Staple’s thesis is of course undermined by what we see in the early part of the film. Kevin in his guise as “the Beast” turns into a rippling, Hulk-like figure who can climb on ceilings. David, when he is in Overseer mode, is possessed of similar powers, while Elijah exhibits a supernatural intelligence and memory.
Shyamalan has three big name actors and wants to ensure they all get roughly the same amount of screen time. We therefore see the psychiatrist visiting them one by one in their adjoining rooms in the asylum. And whatever its failings as drama, Glass is a strong platform for its lead actors.

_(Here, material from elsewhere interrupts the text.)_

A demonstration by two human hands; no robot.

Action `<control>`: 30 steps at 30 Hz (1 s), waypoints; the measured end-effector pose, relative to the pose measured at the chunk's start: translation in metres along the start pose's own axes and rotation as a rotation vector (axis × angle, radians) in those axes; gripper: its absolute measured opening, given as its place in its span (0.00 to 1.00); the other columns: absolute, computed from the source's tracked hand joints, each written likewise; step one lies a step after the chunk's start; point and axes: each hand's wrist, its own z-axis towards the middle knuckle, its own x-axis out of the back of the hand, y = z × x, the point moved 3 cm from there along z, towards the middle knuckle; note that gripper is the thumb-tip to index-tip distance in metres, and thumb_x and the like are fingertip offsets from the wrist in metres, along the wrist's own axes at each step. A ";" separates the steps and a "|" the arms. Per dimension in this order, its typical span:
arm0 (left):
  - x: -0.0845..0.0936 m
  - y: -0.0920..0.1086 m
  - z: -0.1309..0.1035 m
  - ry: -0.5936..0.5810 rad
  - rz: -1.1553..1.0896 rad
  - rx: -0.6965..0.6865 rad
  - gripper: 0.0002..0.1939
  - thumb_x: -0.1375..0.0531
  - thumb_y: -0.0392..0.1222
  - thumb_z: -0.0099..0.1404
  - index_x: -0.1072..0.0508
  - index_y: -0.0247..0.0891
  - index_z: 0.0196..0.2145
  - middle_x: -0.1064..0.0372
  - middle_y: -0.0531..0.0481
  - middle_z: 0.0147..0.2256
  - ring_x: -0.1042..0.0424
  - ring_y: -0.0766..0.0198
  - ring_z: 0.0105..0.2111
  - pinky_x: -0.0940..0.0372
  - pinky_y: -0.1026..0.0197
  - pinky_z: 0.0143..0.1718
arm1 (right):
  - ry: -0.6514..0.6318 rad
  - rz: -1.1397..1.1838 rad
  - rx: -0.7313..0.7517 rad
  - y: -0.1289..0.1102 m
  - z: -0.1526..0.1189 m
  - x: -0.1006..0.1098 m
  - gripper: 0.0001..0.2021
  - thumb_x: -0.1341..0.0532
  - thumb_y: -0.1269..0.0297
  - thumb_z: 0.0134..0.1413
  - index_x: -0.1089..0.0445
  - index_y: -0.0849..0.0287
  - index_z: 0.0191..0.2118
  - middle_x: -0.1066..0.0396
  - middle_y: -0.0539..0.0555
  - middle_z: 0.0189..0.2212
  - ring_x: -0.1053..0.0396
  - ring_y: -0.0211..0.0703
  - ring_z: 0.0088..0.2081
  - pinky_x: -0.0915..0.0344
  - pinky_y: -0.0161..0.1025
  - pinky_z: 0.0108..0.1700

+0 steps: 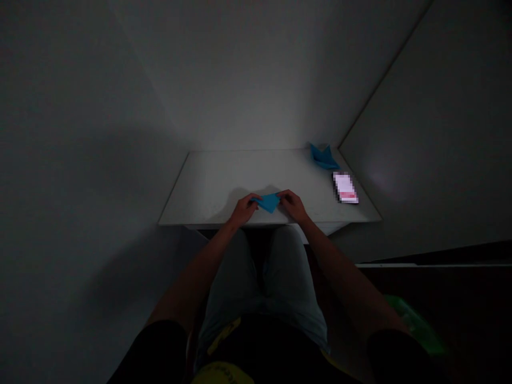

McAvoy reprises his virtuoso performance in Shyamalan’s Split (2016), playing over 20 roles at once as if he is a fairground attraction. He’ll take on a woman’s identity one moment and that of a roller skating nerd the next, or switch suddenly from Spanish to the voice of a highly educated college professor. It’s invigorating to watch. Bruce Willis is typically deadpan and understated as the all-American ordinary Joe type, using his powers to keep evil off the streets.
Inevitably, the competition here isn’t just between the characters in the story but between the actors playing them. Samuel L Jackson spends the first half of the movie sitting sedated in a wheelchair, doing nothing at all. You wonder if he had a bet with his co-stars before shooting began that he could hold the screen just as effectively as they could even without lines or action scenes. Jackson is such a compelling presence that, through his eyes and expression alone, he conveys a sense of suppressed menace and always dominates his scenes.
Paulson’s psychiatrist seems partially modelled on Nurse Ratched in One Flew Over the Cuckoo Nest. She scolds her three patients in a matronly way and takes a sadistic pleasure in suppressing their powers by blasting light or water at them.
As superhero films go, this is very much a chamber piece. Its reported budget of $20m is only a tenth of what is spent on any self-respecting Avengers movie. Aquaman offers its audiences vast oceans. Glass gives them an underwater fight in a tiny plastic tank. You can’t help but feel slightly short changed when a hospital car park turns out to be the setting for one of the main action scenes.
A sense of anticlimax pervades the final part of the film. The explosive finale in downtown Philadelphia that Shyamalan seems to be setting up never quite materialises. Instead, the writer-director throws in plenty of his familiar plot reversals and startling new insights about the main characters.
Shyamalan has never had any problem in coming up with ideas. Individual scenes here are ingeniously staged but there is still a feeling of overload as the director throws in elliptical flashbacks to the childhoods of his three protagonists alongside scenes of them running amok in the asylum.
The line between hero and villain soon become hopelessly blurred. Samuel L Jackson’s Elijah is an evil criminal mastermind one moment and then as pathetic as Tiny Tim in A Christmas Carol the next. McAvoy’s Kevin is a killer and kidnapper but that doesn’t stop the film treating him as an object of pity; some of the asylum warders are far more unpleasant than him. The scenes involving one of his former captives from Split (Anya Taylor-Joy) are as close as the film comes to a romantic subplot. They’re wounded souls together.
Superheroes, as Shyamalan conceives them here, are victims of emotional trauma and physical abuse looking for a way to overcome their own suffering. That may make them fitting subjects for psychological case studies but it does very little to generate narrative tension or excitement.